Co-Authored By Damian Murphy and Debora Motyka Jones
In our four-part blog series on Schrems II and its impacts, we have already given the state of data transfers in light of the Schrems II decision as well as some practical tips on how to conduct a risk assessment. In sum, the foundation upon which companies have transferred data overseas for the last half-decade was recently shaken. Companies are left with no good legal options for data transfer so, instead, they need to make calculated risk assessments based on business need and convenience versus compliance with an unknown and quickly changing legal landscape.

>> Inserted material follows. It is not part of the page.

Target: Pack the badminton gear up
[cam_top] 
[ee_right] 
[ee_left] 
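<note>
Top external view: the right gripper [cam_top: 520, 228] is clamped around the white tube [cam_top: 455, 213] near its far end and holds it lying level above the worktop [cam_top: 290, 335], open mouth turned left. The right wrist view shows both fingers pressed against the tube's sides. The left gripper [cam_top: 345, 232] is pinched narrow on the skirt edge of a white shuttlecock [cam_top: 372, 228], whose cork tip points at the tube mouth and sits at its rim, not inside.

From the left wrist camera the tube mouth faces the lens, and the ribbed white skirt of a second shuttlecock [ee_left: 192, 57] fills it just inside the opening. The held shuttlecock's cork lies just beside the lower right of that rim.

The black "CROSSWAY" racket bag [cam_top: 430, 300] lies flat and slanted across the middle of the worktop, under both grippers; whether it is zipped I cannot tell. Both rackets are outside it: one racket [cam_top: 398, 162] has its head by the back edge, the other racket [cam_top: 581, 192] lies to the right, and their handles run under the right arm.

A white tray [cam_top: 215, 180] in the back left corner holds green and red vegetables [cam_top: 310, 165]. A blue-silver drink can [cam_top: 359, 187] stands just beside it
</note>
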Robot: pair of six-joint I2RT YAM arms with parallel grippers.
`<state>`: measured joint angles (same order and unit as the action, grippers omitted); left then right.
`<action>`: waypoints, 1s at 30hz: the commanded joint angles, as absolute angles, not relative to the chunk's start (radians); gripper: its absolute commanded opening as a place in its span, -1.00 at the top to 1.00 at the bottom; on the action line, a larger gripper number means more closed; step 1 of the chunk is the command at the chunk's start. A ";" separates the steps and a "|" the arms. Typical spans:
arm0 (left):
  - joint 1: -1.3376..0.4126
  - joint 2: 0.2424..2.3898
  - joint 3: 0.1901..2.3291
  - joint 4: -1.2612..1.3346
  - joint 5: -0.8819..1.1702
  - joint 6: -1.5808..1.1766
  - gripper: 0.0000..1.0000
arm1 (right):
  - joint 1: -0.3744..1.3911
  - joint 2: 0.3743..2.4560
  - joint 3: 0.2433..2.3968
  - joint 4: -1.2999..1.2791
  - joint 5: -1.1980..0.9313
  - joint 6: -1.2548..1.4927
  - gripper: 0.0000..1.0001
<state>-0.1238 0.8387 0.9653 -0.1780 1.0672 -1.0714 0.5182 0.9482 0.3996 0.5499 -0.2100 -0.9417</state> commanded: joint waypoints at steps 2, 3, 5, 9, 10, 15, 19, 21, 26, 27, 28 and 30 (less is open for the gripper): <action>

For those companies who have chosen Microsoft as their cloud provider, Microsoft has taken additional steps to alleviate some of the risks. In addition, there are some specific supplementary measures companies can take in their Microsoft 365 (M365) environment to mitigate some risk. In this third part of our series, we will consider the position if you are analysing data transfers that take place using M365, Microsoft’s flagship software-as-a-service tool, which is in use by many entities operating within Europe.
It is worth pointing out that Microsoft has responded quickly to the upheaval. The EDPB issued its supplementary measures on November 11th, 2020, and by November 19th, Microsoft issued a press release entitled “New Steps to Defend Your Data.” Microsoft explained it was strengthening the rights of its public sector and enterprise customers in relation to data by including an Additional Safeguards Addendum into standard contractual terms. That addendum would give contractual force to the new steps Microsoft laid out in terms of defending customers’ data, namely that Microsoft:
- will challenge every government request for public sector or enterprise data from any government where there is a lawful basis for doing so; and
- will compensate a public-sector or enterprise-customer user if data is disclosed in response to a government request in violation of the GDPR.
Microsoft pointed out that these commitments exceeded the EDPB’s recommendations (presumably referring to the contractual supplementary measures in the EDPB guidance). These changes have received a mixed response, but it is interesting to see that the data protection authorities within three of the German states (Baden -Württemberg, Bavaria, and Hesse) issued a joint opinion that this was a move in the right direction since it included significant improvements for the rights of European citizens and was a clear signal to other providers to follow suit.
So at a macro level, Microsoft has taken very public steps. However, that does not remove the need to carry out the analysis set out by the EDPB or, in general, carry out a risk assessment to give you a thorough understanding of any risks associated with using M365. Here are some specific considerations to keep in mind:
- As to the first step of the EDPB recommendations, identifying your data transfers, it is our understanding that Microsoft will shortly be publishing more detailed data maps which will help.
- The Microsoft white paper on the necessary elements for monitoring, securing, and assessing cloud storage is a very helpful resource. An updated version of this is also expected shortly.
- As part of your assessment, you should review the Microsoft Online Services Data Protection Addendum, in particular, the Data Transfers and Location sections, and the amended terms arising from Microsoft’s recent press release.
- When carrying out your risk assessment or transfer impact assessment, you should consider carefully the extent to which M365 can be configured to reduce the amount of personal data leaving Europe. More specifically, there are six areas upon which you could focus:
- Multi-geo: With multi-geo, a company operating in Europe can choose to have its Exchange Online (i.e., email), its SharePoint Online, and its OneDrive for Business data stored, at rest, within Europe. Multi-geo reduces the amount of data that would be transferred to the US in comparison to having the geo (Microsoft’s word for the central hub where data is stored) within the US. This is probably the most significant step a company can take to reduce data transfers.
- Choosing whether or not to enable applications: Certain applications such as Sway, Microsoft’s newsletter application, will have their data stored in the US irrespective of whether a company chooses to have a multi-geo setup. A company might weigh the pros and cons of each application, which involves data being stored in the US, and decide that it could operate without that application.
- Configuration settings at an application level: There are many settings within M365 at an application level that will vary the amount of data being generated and processed. Assessing each application in turn and deciding the specific configuration within that application can make a significant difference to the amount of personal data being created, moved, or stored. For more details on how to evaluate this for the popular collaboration tool, Teams, you can review this write-up.
- Encryption: Explore encryption thoroughly and look to implement it, if practical, as an additional technical safeguard. There a number of good resources explaining how encryption operates and the options available to add additional encryption. Here is a good starting point for learning about Microsoft’s encryption options.
- Customer lockbox: If you configure M365 so that the number of data transfers is reduced to the bare minimum, one area where transfers might still be needed is when there is a need for remote access by Microsoft engineers to provide support. Customer lockbox allows you to give final and limited approval for such access, which you can do after carrying out a specific risk assessment.
- Audit logs: All significant events in M365 are audited so you should put in place a review of audit logs to support any risk assessments that you complete.
It is also more than just good practice to put in place a retention policy within M365, it is essential to ensure that personal data is not being retained for longer than is necessary. Reducing the amount of personal data within an organisation reduces the risk of data breaches that could result in problems under the provisions of the GDPR.